I was on the road when the NHL’s press conference started, so I got home just in time to follow along on Twitter. After about a minute, I was rolling my eyes and muttering things under my breath. Had I actually tuned in to the livestream, I would’ve given it the Mystery Science Theater 3000 treatment. It was probably on the same terrible level as Manos: The Hands of Fate.

It was bad enough that Jeremy Jacobs showed up to basically be Gary Bettman’s opening act, but I guess that was expected. After all, he is Bettman’s biggest yes man among the owners. I cringed when he said he was sorry, because my “chock full o’ 100% pure cow chips” meter was pinging rather loudly. That was also expected.

And then there was good ol’ Gary, all contrite and apologetic. At least it wasn’t one of those shallow “faux-pologies” that begin with “If I offended anyone/if anyone was hurt by my words/actions, I apologize.” That’s blatantly insincere. But the solemn way Bettman gave his “apology” was, in the words of Vice President Joe Biden, a bunch of malarkey.

First of all, apology not accepted. I can’t be the only one who was offended by just those words alone. Bettman’s conduct before and during the lockout was childish and unbecoming the head of a major sports league. Oh, he’s sorry that the lockout happened? He’s the one who said it was inevitable before the players ever presented their first proposal. He’s not sorry he put fans through this nightmare or that he caused a lot of layoffs and financial hardships on people. He’s only sorry he didn’t break the players and make them turn on Donald Fehr.

Second, he made it clear that he’s not resigning or otherwise losing his job. I guess that was a big middle finger to all of us, fans and journalists alike, who demanded that he get a big fat pink slip. It goes right along with his “Who cares, this is all about me” attitude toward the fans when they boo him consistently. He loves living in his sycophantic world, and our puny boos will never rain on his self-centered parade.

Lastly, he said he’s read the blogs, tweets and articles. Oh, I sincerely hope he did. I hope he read every blessed tweet calling him a name or two (the Iron Sheik’s come to mind) and read every negative thing anyone wrote about him. I hope he read my articles in particular, because I told everyone just what kind of person he is. If that means I won’t be getting any holiday cards from him this year, so be it. I get enough junk mail as it is.

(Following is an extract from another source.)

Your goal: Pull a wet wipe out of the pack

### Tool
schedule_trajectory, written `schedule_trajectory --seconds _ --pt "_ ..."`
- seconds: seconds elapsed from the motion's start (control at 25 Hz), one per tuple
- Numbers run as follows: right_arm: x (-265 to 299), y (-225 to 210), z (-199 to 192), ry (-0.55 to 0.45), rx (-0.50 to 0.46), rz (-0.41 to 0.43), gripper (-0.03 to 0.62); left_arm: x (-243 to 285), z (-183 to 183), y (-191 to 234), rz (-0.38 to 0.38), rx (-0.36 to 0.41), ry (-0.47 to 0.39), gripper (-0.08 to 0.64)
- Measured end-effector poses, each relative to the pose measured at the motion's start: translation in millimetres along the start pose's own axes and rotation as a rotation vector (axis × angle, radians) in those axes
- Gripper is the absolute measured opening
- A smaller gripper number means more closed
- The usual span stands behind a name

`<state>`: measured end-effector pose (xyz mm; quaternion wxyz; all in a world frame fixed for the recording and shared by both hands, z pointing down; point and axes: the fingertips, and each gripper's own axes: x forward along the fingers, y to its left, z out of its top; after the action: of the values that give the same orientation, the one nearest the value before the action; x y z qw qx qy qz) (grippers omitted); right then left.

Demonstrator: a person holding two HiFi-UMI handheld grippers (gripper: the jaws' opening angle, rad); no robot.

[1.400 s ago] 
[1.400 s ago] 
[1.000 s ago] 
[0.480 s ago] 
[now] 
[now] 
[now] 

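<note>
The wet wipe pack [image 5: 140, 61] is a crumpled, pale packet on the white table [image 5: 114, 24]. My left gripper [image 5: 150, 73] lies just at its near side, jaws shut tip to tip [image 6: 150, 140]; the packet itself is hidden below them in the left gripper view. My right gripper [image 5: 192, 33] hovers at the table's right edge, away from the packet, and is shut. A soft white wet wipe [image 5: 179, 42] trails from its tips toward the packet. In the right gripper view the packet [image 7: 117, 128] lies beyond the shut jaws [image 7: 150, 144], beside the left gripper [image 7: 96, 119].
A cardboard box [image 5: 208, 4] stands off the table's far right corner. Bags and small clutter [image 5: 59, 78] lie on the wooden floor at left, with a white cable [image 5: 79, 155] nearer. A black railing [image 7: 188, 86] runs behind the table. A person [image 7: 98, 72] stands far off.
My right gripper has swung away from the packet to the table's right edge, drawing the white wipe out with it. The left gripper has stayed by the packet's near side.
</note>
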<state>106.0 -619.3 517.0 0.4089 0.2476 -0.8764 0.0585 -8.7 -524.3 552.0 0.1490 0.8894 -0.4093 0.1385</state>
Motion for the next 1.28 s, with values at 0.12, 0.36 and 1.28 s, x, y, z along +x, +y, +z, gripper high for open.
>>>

By the way, Bettman, tell us exactly how you’re going to make it up to the fans. Do not, under any circumstances, make a halfhearted attempt to patch things up between the league and them. It already sounds like he was caught without a plan when he wouldn’t tell what they had in mind. I have something in mind: free Center Ice, lower ticket prices, better interaction with players, cheaper merchandise. Oh dear, will that lower revenues? Sorry about that.

Look at that, my apology was as sincere and genuine as Gary Bettman’s was today.